Stop Letting Your Feelings Color Your Thoughts

Imagine getting into a political discussion with someone who is highly passionate about their beliefs. If the conversation is a good one, those beliefs will likely, at some point, come under question. If their emotional PH is high enough, they’ll interpret that as not only their ideas being threatened, but their identities too. Soon, you’re not having a conversation anymore, but a back-and-forth defense match. It’s not about listening, it’s about being right. You reach for over-generalizations, they argue with singular, personal anecdotes, you make sweeping assumptions, cite studies you read once-upon-a-time, their faces widen with bewilderment at how you cannot possibly see what’s so logical and self-evident to them.

This is a really common example of what happens when people allow their emotions to color their thoughts.

Being passionate is fine. Feeling a lot is fine. But when you lose your ability to differentiate what you feel from what you think, you debilitate yourself. Your arguments lose their edge. You can no longer think clearly. You panic. Irrational fears take hold, because you have corresponding emotions which make them seem true.

Twist your wrist really hard with your opposite hand. Enough so that it hurts a bit. Enough so that the sensation is comparable to what you feel in your chest when you have anxiety. Are you panicking as you twist your wrist? No, because you haven’t assigned meaning to that sensation. In other words, your emotions are not coloring your thoughts right now, because you know better – and that is the key.

Your emotional child cannot run the show. Your mental parent must do that, which is something you develop over time.

It’s rare to see an intelligent person become overly-emotional about one fixed, definitive idea. They’re often passionate about concepts, topics, or subjects, but never singular “truths.” This is because well-read, studied, informed people are aware of complexity, possibility, valid, opposing arguments. They know they don’t know everything, and they also know that almost nothing is black-or-white.

You must learn to apply the same logic to your emotional life.

Most things people become extremely emotional about lack depth. They get stuck on one idea, and convince themselves it is unfailingly, unquestionably true. They assume they know everything. They leave no room for growth or learning or possibility.

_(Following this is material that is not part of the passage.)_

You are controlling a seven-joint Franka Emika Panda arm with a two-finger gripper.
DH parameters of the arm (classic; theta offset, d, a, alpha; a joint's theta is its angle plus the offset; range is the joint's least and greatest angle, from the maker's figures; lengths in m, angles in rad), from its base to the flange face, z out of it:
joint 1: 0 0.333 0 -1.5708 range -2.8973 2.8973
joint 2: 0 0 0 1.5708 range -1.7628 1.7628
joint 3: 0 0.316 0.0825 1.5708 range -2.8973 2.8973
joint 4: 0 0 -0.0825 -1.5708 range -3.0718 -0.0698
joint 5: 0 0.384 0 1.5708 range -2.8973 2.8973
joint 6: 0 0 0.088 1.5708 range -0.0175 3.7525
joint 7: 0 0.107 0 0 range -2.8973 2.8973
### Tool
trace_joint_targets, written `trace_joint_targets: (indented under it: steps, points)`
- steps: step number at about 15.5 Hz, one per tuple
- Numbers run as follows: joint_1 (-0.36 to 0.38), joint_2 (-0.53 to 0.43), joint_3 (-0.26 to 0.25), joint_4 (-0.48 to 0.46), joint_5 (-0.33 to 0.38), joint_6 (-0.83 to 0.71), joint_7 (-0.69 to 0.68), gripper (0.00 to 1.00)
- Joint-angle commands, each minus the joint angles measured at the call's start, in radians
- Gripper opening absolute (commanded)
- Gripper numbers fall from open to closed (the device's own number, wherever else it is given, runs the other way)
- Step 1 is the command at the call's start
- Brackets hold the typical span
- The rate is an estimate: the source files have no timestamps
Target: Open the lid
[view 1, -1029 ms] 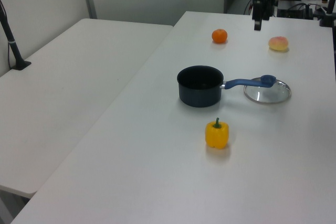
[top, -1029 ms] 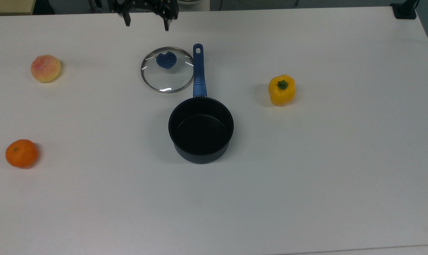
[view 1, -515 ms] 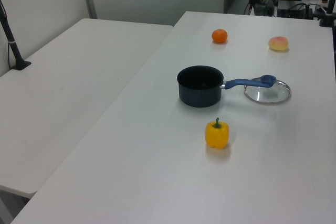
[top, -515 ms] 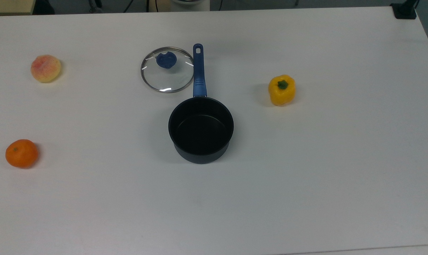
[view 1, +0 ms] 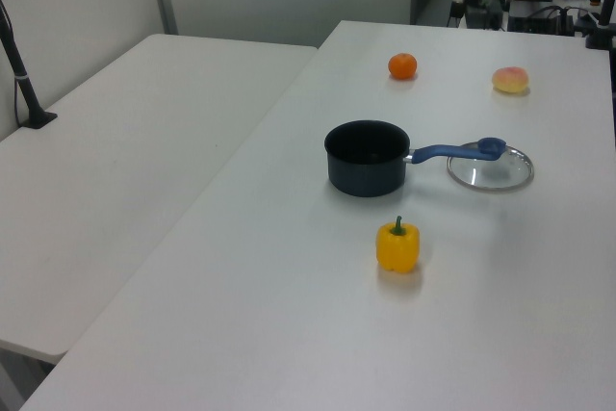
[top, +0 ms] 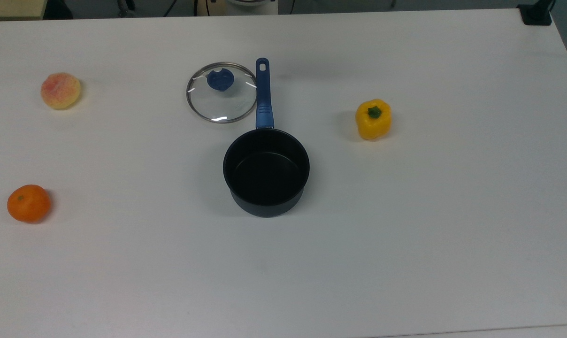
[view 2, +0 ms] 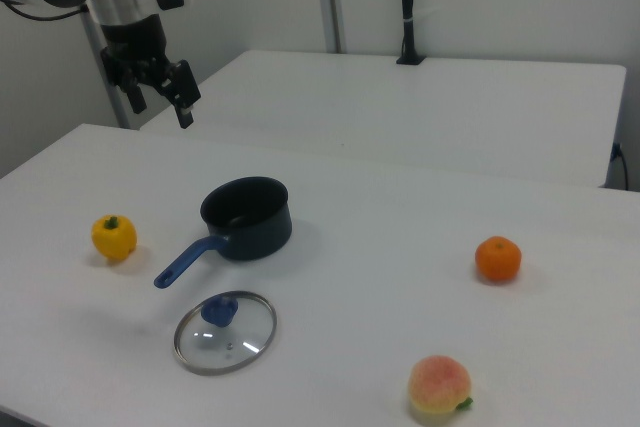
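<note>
The lid lies flat on the white table, glass with a metal rim and a blue knob. It rests beside the blue handle of the black saucepan, which stands uncovered and empty. In the left view the lid sits at the end of the handle, right of the saucepan. In the right view the lid is in front of the saucepan. My gripper hangs high in the air, far above and behind the pan, open with nothing between its fingers.
A peach and an orange lie at the top view's left. At the top view's right of the pan stands a yellow pepper. A second white table adjoins at the left view's left.
My gripper has pulled up and back from above the lid, leaving the top view's upper edge. The lid, pan and fruit have not moved.
</note>
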Motion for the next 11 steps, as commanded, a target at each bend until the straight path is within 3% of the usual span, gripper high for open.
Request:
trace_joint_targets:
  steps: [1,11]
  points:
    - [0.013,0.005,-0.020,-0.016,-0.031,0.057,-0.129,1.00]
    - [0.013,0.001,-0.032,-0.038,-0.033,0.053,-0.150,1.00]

Your feelings can inform your thoughts, but they cannot color them. Your feelings should be utilized as a mechanism to guide you – show you what makes you comfortable and uncomfortable. From there, your mind must discern. Is this discomfort healthy, or indicative of a problem? Is this pain coming from true hurt, or making meaning of a situation where there is none? From there, you can choose a course of action. You are no longer flailing around, being thrown by temporary, subjective, illogical, inapplicable emotions. You are using your feelings to guide you, not govern you.